DATA UNDER STUDY below:

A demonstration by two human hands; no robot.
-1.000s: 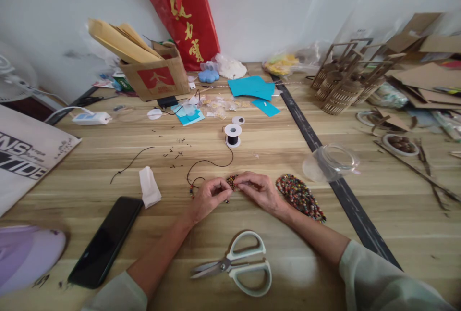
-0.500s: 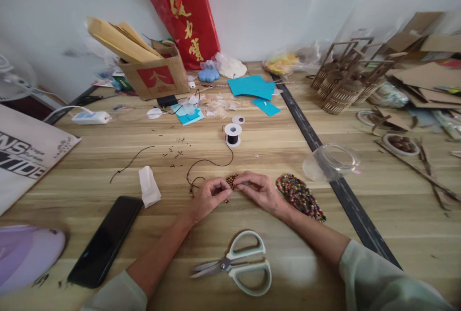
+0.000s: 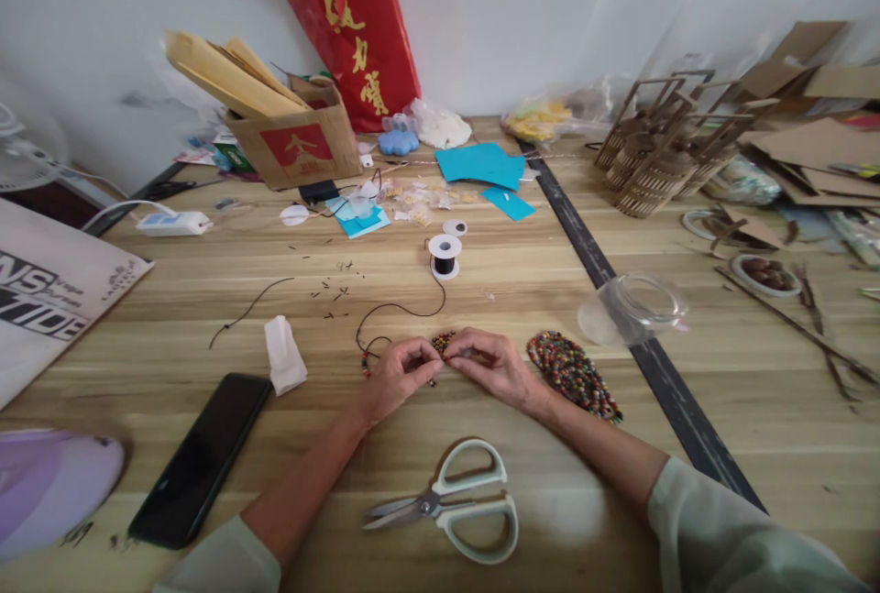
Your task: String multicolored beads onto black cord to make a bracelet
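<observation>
Beads pinched tight at centre frame, with a slip the main danger

Centre of the frame, just below the middle, and the beads (image 3: 442, 343) are being worked between two sets of fingertips. By the left hand (image 3: 402, 382), thumb and forefinger are brought together in a pinch; by the right hand (image 3: 493, 368), the same is done from the other side, tips nearly meeting. The beads appear to be gripped by both, though whether a single bead or a bit of cord (image 3: 405, 311) is caught there cannot be told at this size.

And here is where it could be spoiled! If either pinch is eased too soon, beads could be shed across the table (image 3: 330, 446). The cord is looped loosely left of centre and is led up to the spool (image 3: 445, 265); were it snagged by the left wrist, the spool could be toppled or the work tugged askew. At lower centre, the scissors (image 3: 474, 506) are left with blades slightly parted, so a dropped forearm could be nicked. And at right of centre, the bead heap (image 3: 574, 378) is crowded by the right forearm: one careless sweep, and it could be dragged or tangled.
</observation>
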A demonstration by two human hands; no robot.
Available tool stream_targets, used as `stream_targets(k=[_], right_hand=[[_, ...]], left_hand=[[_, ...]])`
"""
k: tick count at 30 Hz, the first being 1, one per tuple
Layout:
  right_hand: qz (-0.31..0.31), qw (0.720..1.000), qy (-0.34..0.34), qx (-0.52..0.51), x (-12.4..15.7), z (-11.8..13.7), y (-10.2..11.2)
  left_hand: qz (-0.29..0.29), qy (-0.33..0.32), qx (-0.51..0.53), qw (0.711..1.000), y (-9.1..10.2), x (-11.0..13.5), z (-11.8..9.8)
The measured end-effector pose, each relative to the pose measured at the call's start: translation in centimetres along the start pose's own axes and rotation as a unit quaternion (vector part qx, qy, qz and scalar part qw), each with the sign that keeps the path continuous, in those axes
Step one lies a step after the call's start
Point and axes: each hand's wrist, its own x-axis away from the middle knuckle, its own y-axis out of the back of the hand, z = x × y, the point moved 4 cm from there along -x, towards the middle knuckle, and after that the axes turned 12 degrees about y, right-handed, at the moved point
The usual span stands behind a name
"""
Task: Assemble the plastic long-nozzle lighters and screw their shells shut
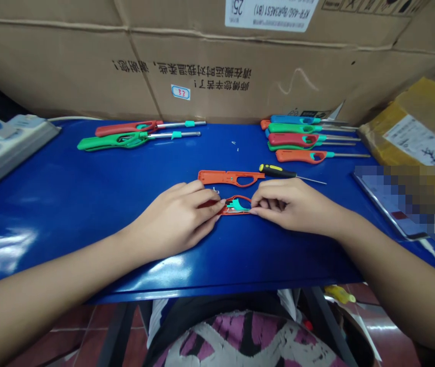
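2 ends of the orange shell [236,213] are pinched and hidden, by the left hand [179,216] and right hand [294,206]; small parts around the teal piece [236,205] inside it blur.

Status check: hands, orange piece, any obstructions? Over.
Left hand and right hand gripping orange casing half. Teal part inside it. Second orange half, screwdriver just beyond; neither seems in the way.

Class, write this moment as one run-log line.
left hand: holding orange plastic lighter half-shell | right hand: fingertips at its looped end | inside: teal plastic trigger | beyond: yellow-and-black-handled screwdriver
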Motion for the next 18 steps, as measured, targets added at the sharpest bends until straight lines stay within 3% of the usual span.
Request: stream_targets(k=[5, 9, 12, 18], right_hand=[[-0.007, 1.000, -0.009, 0.004, 0.0, -0.2, 0.1], [-0.026, 1.000, 0.001, 0.016, 0.2, 0.0, 0.0], [-0.015, 0.999, 0.028, 0.042, 0.3, 0.3, -0.4], [0.045, 0.995, 0.027, 0.087, 0.4, 0.3, -1.3]], left_hand=[[-0.011, 0.013, 0.043, 0.999, 0.6, 0.2, 0.2], [-0.044, 0.104, 0.091, 0.989, 1.6, -0.2, 2.0], [-0.025, 0.171, 0.075, 0.982, 1.7, -0.4, 3.6], [0.021, 0.215, 0.087, 0.973, 1.2, -0.4, 4.7]])
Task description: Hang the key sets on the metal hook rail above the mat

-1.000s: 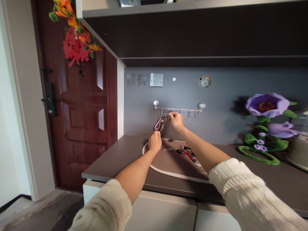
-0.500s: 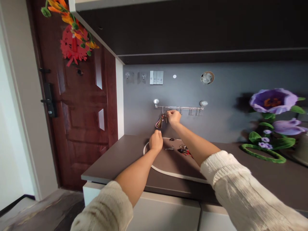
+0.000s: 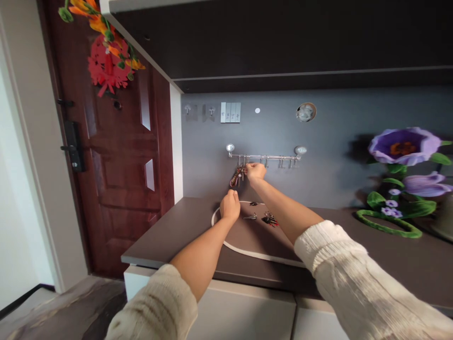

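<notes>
A chrome hook rail is fixed to the grey wall above a dark counter. My right hand is raised to the rail's left end, fingers pinched on a key bunch with a brown fob that hangs at a hook there. My left hand is curled into a loose fist just below, over the left rim of an oval brown tray. What it holds, if anything, is hidden. More keys and a single key lie on the tray.
A dark red door with a black handle stands to the left. Purple fabric flowers and a green loop sit on the counter at right. Light switches and small hooks are on the wall above the rail. A dark cabinet hangs overhead.
My right hand has lifted the key bunch up to the rail's left hooks. The pink loop seen earlier no longer shows. My left hand has barely moved.
</notes>
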`<state>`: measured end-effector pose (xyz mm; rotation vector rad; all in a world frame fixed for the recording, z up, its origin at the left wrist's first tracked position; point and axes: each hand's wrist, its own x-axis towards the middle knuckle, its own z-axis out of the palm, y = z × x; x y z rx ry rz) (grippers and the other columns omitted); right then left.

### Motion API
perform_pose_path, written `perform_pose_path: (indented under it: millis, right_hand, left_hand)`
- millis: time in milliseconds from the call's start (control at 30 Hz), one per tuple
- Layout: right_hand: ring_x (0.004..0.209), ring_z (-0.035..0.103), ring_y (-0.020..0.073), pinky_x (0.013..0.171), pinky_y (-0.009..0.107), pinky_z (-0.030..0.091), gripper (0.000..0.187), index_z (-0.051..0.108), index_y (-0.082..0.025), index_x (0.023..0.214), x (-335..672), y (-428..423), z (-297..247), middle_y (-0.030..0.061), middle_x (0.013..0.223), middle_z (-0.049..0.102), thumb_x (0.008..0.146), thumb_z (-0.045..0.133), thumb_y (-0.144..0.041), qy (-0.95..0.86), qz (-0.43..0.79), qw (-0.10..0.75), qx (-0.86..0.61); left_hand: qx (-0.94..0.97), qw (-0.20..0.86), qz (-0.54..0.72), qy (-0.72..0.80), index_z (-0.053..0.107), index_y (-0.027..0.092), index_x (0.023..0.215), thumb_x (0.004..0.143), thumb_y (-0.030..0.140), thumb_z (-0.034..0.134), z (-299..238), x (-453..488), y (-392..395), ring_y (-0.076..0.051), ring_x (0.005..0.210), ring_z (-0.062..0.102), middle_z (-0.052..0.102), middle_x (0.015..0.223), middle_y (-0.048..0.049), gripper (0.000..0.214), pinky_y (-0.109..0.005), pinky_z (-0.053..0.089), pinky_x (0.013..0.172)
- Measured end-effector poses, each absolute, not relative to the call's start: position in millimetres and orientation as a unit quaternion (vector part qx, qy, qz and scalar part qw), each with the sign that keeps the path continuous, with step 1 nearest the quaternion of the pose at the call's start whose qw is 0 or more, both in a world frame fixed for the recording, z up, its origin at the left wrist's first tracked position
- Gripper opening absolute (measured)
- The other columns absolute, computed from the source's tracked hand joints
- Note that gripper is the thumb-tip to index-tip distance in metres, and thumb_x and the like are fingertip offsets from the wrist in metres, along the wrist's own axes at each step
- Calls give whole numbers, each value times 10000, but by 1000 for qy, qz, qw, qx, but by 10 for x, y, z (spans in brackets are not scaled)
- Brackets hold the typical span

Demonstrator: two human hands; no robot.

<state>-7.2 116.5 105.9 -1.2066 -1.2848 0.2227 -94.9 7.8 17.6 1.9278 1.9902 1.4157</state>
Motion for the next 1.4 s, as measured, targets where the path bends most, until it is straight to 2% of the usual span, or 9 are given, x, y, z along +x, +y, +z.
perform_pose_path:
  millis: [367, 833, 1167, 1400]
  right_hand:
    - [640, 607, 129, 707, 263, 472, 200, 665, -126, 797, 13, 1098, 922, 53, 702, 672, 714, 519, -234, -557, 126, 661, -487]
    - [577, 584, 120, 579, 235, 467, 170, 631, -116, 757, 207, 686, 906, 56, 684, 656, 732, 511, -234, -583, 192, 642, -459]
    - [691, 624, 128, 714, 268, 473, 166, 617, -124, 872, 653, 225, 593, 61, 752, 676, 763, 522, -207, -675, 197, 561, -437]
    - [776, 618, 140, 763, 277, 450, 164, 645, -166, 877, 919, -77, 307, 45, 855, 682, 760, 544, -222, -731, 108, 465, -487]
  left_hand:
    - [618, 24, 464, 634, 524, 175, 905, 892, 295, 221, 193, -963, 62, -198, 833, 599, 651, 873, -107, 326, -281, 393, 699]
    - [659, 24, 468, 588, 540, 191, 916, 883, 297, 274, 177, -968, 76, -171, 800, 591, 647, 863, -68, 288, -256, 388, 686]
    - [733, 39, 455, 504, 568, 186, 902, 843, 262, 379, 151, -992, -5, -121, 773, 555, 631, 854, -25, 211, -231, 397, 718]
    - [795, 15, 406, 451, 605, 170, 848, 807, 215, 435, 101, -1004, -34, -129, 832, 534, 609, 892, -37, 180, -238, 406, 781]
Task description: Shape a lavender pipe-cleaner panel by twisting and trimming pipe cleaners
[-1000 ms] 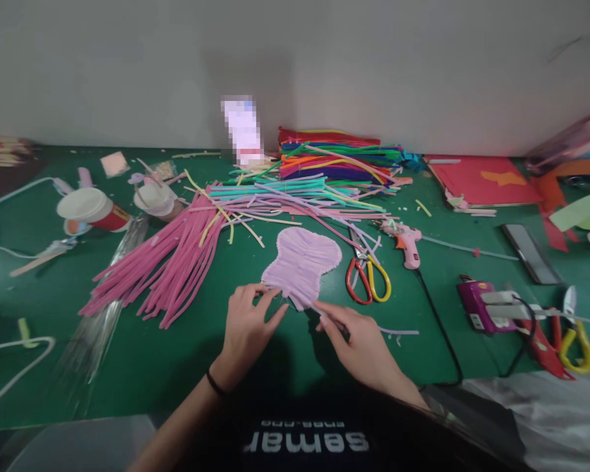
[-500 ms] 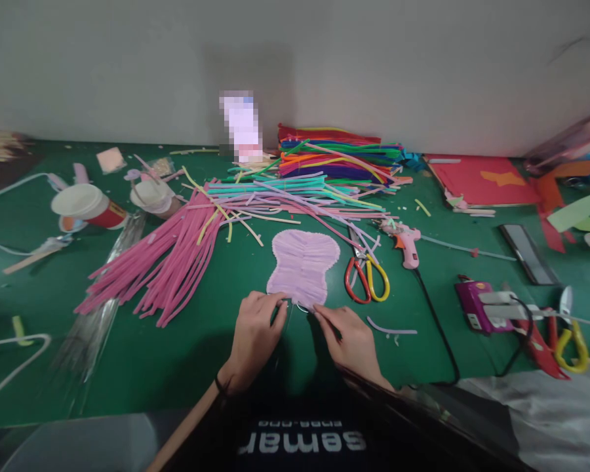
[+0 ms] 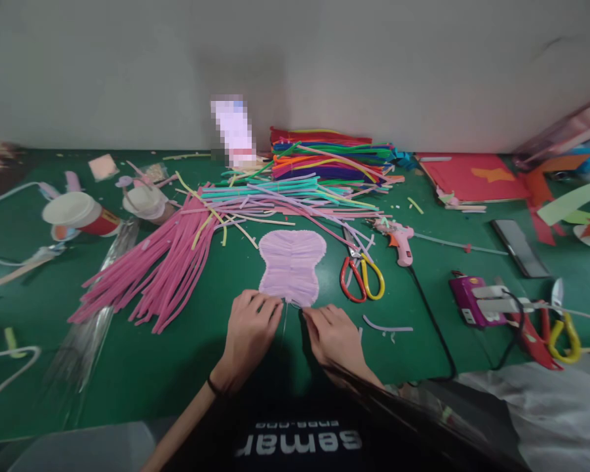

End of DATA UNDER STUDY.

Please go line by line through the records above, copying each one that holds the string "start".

- ANSWER TO THIS TASK
The measured end-effector pose, each relative to the pose measured at the call's start: translation in centimetres along the start pose's own axes and rotation as a unit quaternion (vector part qx, qy, qz and scalar part qw), each with the sign that keeps the path continuous, in those axes
Step one lies a step after the call's start
- millis: time in milliseconds from the call's start (control at 30 Hz), one per tuple
- Measured end-effector poses, each absolute, not relative to the call's start: position in millimetres and orientation as a unit quaternion (vector part qx, qy, qz and scalar part qw), each with the sign that keeps the path continuous, with step 1 nearest the quaternion of the pose at the call's start whose qw is 0 or more, both in a world frame fixed for the recording, z up, its origin at the left wrist's first tracked position

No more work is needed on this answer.